**REQUIREMENT**
Beginning with the line below that contains "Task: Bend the" and ending with the line that contains "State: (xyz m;", copy every line exactly. Copy nothing else.

**DATASET RECORDS**
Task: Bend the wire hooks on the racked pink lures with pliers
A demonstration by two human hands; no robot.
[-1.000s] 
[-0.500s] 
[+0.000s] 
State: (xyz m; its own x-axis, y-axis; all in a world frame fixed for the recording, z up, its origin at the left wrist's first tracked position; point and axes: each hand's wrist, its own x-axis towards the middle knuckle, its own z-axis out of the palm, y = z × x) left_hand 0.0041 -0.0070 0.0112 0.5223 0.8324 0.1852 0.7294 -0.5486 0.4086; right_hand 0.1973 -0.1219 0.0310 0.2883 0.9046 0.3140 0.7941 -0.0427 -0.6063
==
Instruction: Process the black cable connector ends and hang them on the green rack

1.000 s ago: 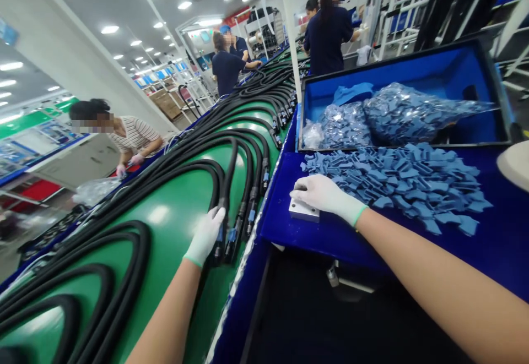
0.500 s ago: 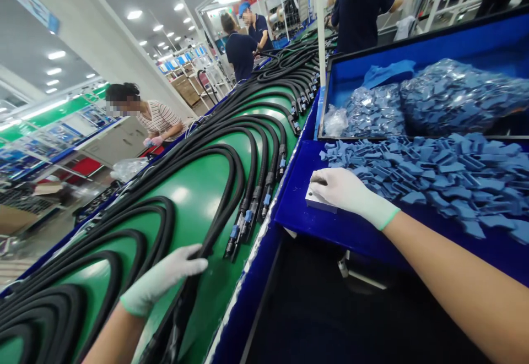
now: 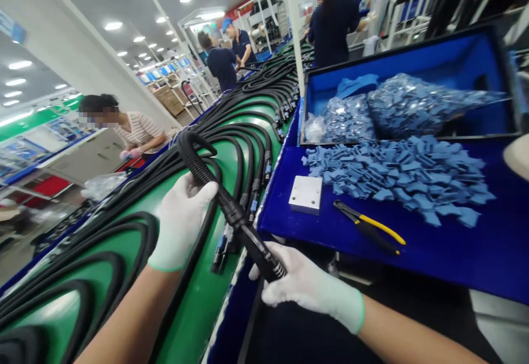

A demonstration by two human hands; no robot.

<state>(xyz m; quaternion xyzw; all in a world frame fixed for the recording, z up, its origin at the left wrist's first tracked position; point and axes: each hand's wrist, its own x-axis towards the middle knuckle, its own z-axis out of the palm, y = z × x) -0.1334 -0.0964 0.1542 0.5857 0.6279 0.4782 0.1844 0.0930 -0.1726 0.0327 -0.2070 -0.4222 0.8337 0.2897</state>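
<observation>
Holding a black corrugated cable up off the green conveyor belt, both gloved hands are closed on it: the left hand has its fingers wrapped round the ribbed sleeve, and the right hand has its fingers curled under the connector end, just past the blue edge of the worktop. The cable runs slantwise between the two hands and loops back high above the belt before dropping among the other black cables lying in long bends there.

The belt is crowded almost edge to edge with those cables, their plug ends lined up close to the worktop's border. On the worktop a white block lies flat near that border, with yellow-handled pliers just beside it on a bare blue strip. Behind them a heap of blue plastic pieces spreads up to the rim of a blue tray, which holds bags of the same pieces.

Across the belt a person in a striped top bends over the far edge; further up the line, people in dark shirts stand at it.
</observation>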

**THE ANSWER**
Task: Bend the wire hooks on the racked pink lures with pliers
A demonstration by two human hands; no robot.
[-1.000s] 
[-0.500s] 
[+0.000s] 
State: (xyz m; its own x-axis, y-axis; all in a world frame fixed for the recording, z up, its origin at the left wrist's first tracked position; point and axes: each hand's wrist, its own x-axis towards the middle knuckle, its own z-axis out of the palm, y = z × x) left_hand 0.0041 -0.0070 0.0112 0.5223 0.8324 0.1852 0.7294 -0.5486 0.4086; right_hand 0.1973 -0.1219 0.0310 0.2883 0.9046 0.3140 0.7941 -0.0427 -0.6063

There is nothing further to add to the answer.